If you have to be rich to be a logger, pretty soon it'll be like tennis, sailing and golf. Only the privileged few.

Down the Coast, in Oregon, no certification required nor taxes applied.
We do treat our loggers like doggie do do in the press. 
Hurts their self esteem. Poor souls.

I realize that this isn't that funny so I'll just shut up.


----------



## Rick Alger (Jan 19, 2007)

In NH we have a voluntary certification program. Four courses at $75.00 each. After you're certified, you have to continue taking courses at a rate of around one or two a year.


----------



## Logger's Wife (Jan 19, 2007)

Actually the Faller Certification course here in BC has generally be considered a positive move. My dad is a faller so I've heard a lot about it.

It is expensive to take the course, but no more expensive then going to University/College or a Trade school to become skilled in another job. Many of the fallers here welcomed it as it gives them something to go to employers with to demand better wages. Fallers aren't making much more now then they were in the 80s. Also, it hopefully will help with the injury/fatality rate in the industry. I grew up in a small logging town and over half of the guys I went to school with who became loggers are dead or disabled.


----------



## SRT-Tech (Jan 19, 2007)

oh i agree that the course was much needed....BC had a VERY high death rate in the woods......its just impossible for many of us who are considering a move in that direction (forestry/faller etc), to afford it. Thats more than a years wage (after taxes) for me. For a person that cannot get a student loan, and has 20 bucks in his pocket, it prevents myself and a lot of people I think from being able to do that kind of work. 

I got buddies that did'nt pay that much (75% less in fact) for 4 years of trade school.....If i took the Fallers course, i would still ahve to fork out another $10,000 plus on top of the $9,000 (plus anohter $5000 for expenses (living) for the forestry and silviculture courses...who can honestly say they can afford that? NO ONE.


----------



## Logger's Wife (Jan 21, 2007)

While I understand what you are saying about affordibility, most serious careers these days require some sort of education and that costs money. Lots of it.

Part of the problem with the logging industry IS that just anyone can walk into it with little to no experience if they have someone willing to break them in. Problem is, who's to say that the person breaking them is a good faller? Luck of the draw. 

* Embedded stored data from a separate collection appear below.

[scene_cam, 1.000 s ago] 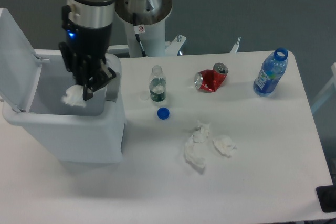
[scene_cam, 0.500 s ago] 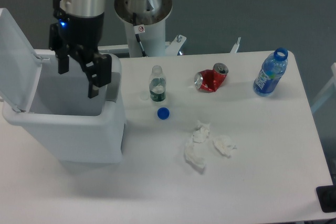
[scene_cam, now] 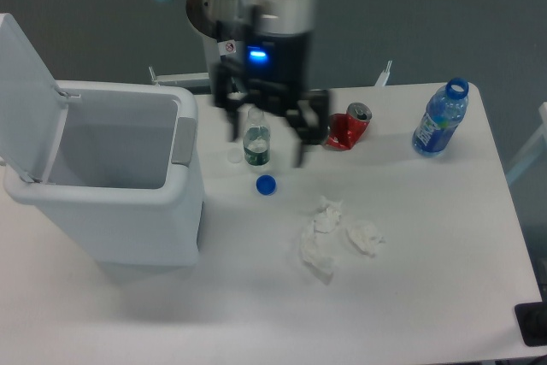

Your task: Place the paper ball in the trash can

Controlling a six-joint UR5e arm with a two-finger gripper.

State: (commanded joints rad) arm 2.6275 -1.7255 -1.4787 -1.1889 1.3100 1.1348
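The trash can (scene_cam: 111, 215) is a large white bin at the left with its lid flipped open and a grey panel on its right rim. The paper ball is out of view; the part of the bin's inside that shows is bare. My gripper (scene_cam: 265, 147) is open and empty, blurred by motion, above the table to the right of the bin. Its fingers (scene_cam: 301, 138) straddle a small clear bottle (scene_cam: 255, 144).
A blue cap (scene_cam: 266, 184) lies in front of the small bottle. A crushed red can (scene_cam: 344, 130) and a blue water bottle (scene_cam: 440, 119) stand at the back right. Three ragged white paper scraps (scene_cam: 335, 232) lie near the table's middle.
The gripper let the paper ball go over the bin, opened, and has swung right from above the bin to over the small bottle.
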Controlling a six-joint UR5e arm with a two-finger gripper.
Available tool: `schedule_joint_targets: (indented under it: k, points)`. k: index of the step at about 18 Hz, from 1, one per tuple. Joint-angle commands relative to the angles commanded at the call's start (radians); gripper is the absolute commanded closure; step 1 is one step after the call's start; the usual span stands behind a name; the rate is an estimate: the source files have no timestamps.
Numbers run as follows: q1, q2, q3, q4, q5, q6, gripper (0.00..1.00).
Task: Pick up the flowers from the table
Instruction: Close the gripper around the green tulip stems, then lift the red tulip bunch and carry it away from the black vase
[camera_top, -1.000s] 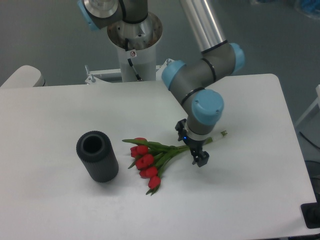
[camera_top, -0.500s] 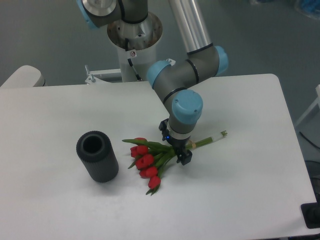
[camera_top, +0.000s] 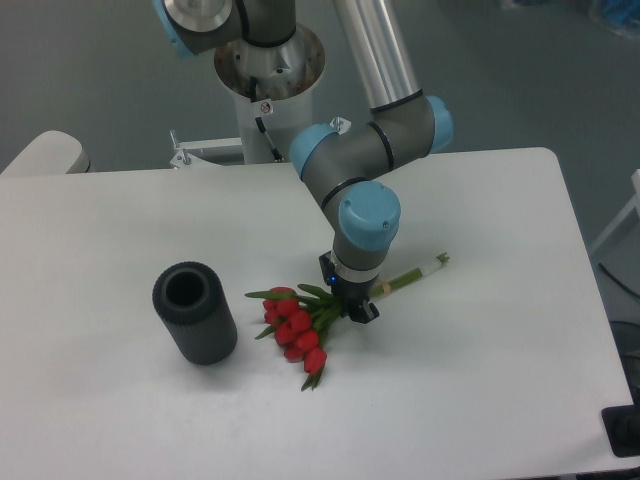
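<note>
The flowers (camera_top: 298, 332), a small bunch of red tulips with green stems and a pale band, lie on the white table (camera_top: 500, 360) near its middle. The stems run up and right to a cut end near the arm. My gripper (camera_top: 352, 308) points straight down over the stems, just right of the leaves, with its fingers closed around them. The stretch of stem under the gripper is hidden. I cannot tell whether the bunch is off the tabletop.
A dark ribbed cylinder vase (camera_top: 194, 312) lies tilted on the table left of the flowers, its opening facing up. The robot's base column (camera_top: 268, 90) stands at the table's back edge. A black object (camera_top: 625, 432) sits at the far right edge.
My gripper moved left along the stems from their cut end toward the leaves and came down on them. The tulip heads have drawn closer together and the bunch has shifted slightly.
</note>
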Motion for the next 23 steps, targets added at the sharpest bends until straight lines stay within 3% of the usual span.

Most people have to put some kind of investment into their careers - whether it's money or time. If a person is unwilling or unable to do so then perhps that's not the job for them. Usually if a person is committed enough they can make it work. Point in case - those falling certification courses are full, so it doesn't seem to be stopping people from entering the industry, just like spending 75,000 - 100,000 grand to become a doctor or lawyer doesn't stop people from doing that. It's all choices.


----------



## SRT-Tech (Jan 21, 2007)

great Post LW, and i get what your saying. I'm just a bit overwhelmed with the costs, thats all..... I'm branching out into other areas of chainsaw use as a result. (namely milling timbers , log salvage etc)


----------



## Gologit (Jan 21, 2007)

Don't look at it as an expense. Look at it as an investment in your future. And if you don't do it will there come a day, somewhere down the line, when you'll be wishing you had?


----------



## BC_Logger (Jan 22, 2007)

yes it cost a lot of money but those with the experience could challenge the test or were grandfathered In. This process helped remove some people from the industry who should not of been there for certain reasons :greenchainsaw: 

in production logging there is no room for mistakes


----------



## TimberPig (Jan 24, 2007)

The intent behind the new faller certification program is to ensure only qualified fallers are cutting. By ensuring that all active, certified fallers meet the same standard, they can weed out the unsafe guys, and ensure new fallers are adequately trained. This standard was developed by fallers for fallers, based upon known safe working practices.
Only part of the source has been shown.